■ Brief: In the material below, write out each line word for word and omit the pictures.

======== Dataset content ========

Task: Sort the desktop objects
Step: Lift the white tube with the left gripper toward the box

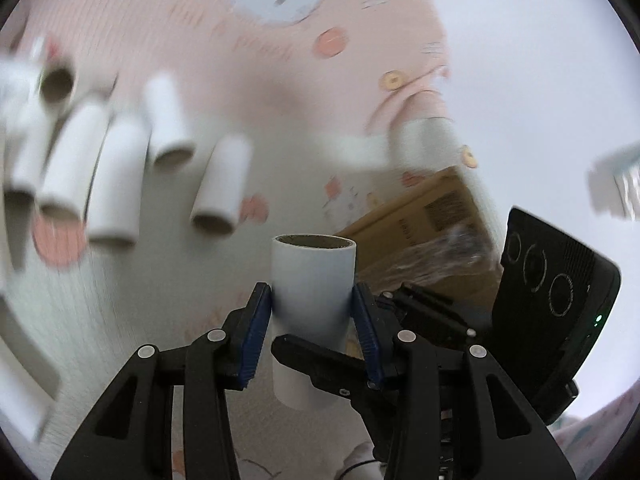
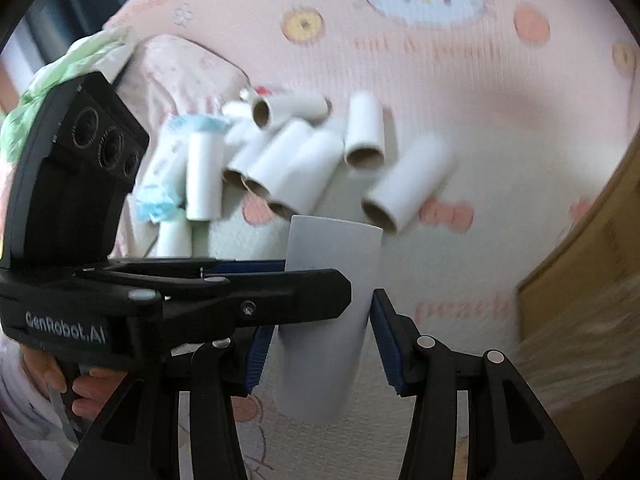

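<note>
Pinching a white cardboard tube (image 1: pixel 314 268) between its blue pads, the left tool (image 1: pixel 312 300) holds it upright, with the open brown-lined end above the fingertips and the other end hanging below them. The right tool (image 2: pixel 324 312) straddles the same tube lower down. In the right wrist view its right pad lies against the tube's side, while its left pad is partly hidden behind the left tool, which crosses in front from the left. It too appears to be clamped on the tube.

Ahead of both tools and a little to their left, a loose cluster of similar white tubes (image 2: pixel 304 168) lies on its sides on a pink printed cloth (image 2: pixel 440 80). Some of them touch or overlap, and one lies apart, nearest the held tube. At the far left of that cluster, beside the left tool's body, there is a crumpled blue-and-white packet (image 2: pixel 168 168), and a pale green cloth (image 2: pixel 52 80) lies beyond it.

To the right of the tools stands a brown cardboard box (image 2: pixel 592 248), partly wrapped in clear film. A hand (image 2: pixel 92 388) grips the left tool's handle. Everything behind the tools is blurred.
</note>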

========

■ Response to the exercise:
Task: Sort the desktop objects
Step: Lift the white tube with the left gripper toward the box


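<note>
Pinching a white cardboard tube (image 1: pixel 314 268) between its blue pads, the left tool (image 1: pixel 312 300) holds it upright, with the open brown-lined end above the fingertips and the other end hanging below them. The right tool (image 2: pixel 324 312) straddles the same tube lower down. In the right wrist view its right pad lies against the tube's side, while its left pad is partly hidden behind the left tool, which crosses in front from the left. It too appears to be clamped on the tube.

Ahead of both tools and a little to their left, a loose cluster of similar white tubes (image 2: pixel 304 168) lies on its sides on a pink printed cloth (image 2: pixel 440 80). Some of them touch or overlap, and one lies apart, nearest the held tube. At the far left of that cluster, beside the left tool's body, there is a crumpled blue-and-white packet (image 2: pixel 168 168), and a pale green cloth (image 2: pixel 52 80) lies beyond it.

To the right of the tools stands a brown cardboard box (image 2: pixel 592 248), partly wrapped in clear film. A hand (image 2: pixel 92 388) grips the left tool's handle. Everything behind the tools is blurred.
</note>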

This completes the response to the exercise.